# AIM OF THE EXERCISE:
From the data underneath, reproduce exactly the stretch that begins at the line with "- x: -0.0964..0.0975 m" and ends after the line with "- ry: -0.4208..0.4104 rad".

--------------------

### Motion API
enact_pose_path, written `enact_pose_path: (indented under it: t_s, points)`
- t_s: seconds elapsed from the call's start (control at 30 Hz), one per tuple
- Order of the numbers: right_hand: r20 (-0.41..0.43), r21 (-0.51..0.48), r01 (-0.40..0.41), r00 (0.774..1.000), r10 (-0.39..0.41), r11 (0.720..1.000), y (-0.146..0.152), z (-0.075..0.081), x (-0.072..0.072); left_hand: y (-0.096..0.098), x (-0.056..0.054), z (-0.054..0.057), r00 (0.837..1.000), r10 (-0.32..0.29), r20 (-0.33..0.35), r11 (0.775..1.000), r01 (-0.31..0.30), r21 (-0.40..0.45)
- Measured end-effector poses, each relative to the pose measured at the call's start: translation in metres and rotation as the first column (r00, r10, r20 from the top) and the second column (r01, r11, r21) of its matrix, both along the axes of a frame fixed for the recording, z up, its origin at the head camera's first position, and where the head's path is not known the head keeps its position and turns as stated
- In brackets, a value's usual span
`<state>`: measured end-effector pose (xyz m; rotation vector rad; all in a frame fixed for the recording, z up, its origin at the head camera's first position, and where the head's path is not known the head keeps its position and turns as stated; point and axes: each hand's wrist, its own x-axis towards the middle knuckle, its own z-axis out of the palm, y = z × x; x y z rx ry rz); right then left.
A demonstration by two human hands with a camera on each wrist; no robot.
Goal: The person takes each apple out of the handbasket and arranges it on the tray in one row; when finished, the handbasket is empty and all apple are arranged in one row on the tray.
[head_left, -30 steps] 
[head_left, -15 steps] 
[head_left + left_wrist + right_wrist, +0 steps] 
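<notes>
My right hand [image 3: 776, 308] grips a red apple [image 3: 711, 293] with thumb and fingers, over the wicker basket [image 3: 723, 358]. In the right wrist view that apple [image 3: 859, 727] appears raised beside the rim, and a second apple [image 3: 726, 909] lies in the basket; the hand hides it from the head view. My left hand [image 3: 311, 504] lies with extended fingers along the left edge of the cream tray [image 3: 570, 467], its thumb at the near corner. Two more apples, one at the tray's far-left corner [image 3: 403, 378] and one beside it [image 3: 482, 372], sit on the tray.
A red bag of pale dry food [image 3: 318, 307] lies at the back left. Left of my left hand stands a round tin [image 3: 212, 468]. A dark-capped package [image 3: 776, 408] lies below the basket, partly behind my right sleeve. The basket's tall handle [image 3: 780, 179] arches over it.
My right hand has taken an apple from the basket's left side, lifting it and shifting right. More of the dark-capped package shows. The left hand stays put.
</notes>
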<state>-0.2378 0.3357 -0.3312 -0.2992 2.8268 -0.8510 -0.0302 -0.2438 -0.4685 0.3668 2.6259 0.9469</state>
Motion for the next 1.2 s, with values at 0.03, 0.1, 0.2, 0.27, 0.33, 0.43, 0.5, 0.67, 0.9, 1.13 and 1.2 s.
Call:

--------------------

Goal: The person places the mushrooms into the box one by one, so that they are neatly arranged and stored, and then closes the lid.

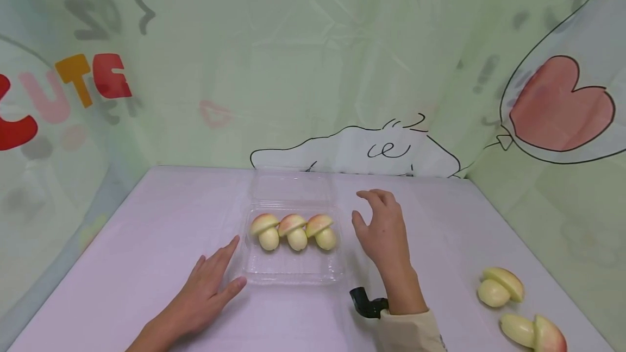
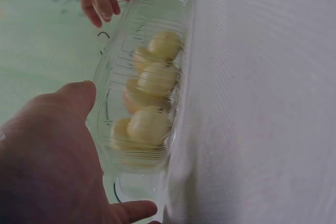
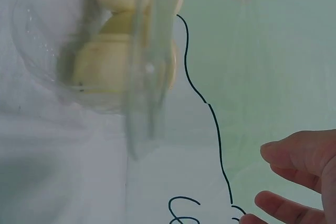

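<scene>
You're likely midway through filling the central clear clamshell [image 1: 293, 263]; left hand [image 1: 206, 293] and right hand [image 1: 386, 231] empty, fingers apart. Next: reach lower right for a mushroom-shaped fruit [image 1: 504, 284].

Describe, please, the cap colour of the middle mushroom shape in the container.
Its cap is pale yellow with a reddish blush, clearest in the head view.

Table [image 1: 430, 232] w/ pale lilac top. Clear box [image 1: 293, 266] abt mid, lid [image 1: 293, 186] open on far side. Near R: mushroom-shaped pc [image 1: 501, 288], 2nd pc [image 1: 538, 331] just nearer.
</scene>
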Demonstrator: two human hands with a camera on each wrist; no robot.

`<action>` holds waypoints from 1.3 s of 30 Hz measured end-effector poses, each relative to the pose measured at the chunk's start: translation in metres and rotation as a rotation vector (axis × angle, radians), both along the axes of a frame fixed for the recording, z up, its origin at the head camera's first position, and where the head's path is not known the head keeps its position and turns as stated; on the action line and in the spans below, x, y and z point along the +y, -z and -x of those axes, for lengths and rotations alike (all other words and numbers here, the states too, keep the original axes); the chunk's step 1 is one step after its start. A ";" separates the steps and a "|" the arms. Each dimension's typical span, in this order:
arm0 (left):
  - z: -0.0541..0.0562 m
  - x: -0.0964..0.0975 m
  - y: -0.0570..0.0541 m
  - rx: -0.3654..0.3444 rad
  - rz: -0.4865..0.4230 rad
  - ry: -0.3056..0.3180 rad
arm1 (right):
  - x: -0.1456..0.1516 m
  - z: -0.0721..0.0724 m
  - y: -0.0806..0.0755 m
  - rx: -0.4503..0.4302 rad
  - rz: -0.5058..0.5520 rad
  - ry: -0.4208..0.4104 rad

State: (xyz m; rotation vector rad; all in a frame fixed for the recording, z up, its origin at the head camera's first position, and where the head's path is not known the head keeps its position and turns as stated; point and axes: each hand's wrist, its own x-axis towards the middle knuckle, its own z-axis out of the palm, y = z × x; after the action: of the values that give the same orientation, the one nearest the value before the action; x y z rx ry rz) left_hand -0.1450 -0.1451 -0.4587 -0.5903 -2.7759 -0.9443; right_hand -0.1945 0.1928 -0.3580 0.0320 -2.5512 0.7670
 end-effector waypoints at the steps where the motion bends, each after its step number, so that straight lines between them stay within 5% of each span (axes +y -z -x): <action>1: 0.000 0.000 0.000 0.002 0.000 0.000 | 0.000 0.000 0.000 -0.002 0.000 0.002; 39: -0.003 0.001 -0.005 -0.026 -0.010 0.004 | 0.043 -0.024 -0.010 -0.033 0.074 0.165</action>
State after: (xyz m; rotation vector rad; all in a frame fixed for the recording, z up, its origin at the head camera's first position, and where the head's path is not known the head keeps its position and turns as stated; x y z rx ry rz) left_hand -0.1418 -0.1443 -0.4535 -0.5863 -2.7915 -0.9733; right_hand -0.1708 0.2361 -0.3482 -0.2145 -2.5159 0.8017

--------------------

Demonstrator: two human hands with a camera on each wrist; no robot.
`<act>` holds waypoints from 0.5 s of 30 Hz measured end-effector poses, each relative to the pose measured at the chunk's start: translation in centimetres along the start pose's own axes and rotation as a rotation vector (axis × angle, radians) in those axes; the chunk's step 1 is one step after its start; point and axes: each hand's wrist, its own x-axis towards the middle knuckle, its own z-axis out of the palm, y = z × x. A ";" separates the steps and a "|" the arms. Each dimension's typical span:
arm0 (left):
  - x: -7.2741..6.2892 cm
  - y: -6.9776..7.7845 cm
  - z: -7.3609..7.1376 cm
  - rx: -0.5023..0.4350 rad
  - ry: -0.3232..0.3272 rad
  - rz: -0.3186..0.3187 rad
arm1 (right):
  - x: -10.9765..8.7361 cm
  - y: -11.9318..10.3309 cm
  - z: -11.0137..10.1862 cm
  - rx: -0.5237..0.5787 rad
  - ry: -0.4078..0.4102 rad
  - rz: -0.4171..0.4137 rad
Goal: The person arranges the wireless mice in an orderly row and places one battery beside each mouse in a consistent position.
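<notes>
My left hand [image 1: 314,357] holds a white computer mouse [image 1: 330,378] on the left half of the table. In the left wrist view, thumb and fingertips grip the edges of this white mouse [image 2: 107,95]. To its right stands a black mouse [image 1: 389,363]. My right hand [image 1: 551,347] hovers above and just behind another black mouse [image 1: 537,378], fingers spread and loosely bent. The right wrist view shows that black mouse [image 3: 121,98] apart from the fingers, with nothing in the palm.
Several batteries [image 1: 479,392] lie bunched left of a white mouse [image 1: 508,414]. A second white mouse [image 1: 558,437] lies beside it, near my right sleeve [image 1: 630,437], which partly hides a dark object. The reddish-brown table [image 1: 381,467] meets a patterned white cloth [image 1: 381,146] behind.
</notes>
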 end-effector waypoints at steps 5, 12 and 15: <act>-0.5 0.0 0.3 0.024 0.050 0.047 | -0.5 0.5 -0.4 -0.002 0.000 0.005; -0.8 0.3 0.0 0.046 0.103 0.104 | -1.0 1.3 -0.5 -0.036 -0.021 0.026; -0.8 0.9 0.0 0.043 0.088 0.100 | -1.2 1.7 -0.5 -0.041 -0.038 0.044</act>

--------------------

# REPLY:
  - x: -0.0964..0.0975 m
  - y: -0.0570..0.0541 m
  - rx: -0.3654..0.3444 rad
  - rz: -0.4865..0.4230 rad
  - ry: -0.3056..0.3180 rad
arm1 (right):
  - x: -0.1456..0.1516 m
  - z: -0.0721..0.0724 m
  - y: -0.0806..0.0755 m
  - rx: -0.4503..0.4302 rad
  - rz: -0.5058..0.5520 rad
  - ry: -0.4208..0.4104 rad

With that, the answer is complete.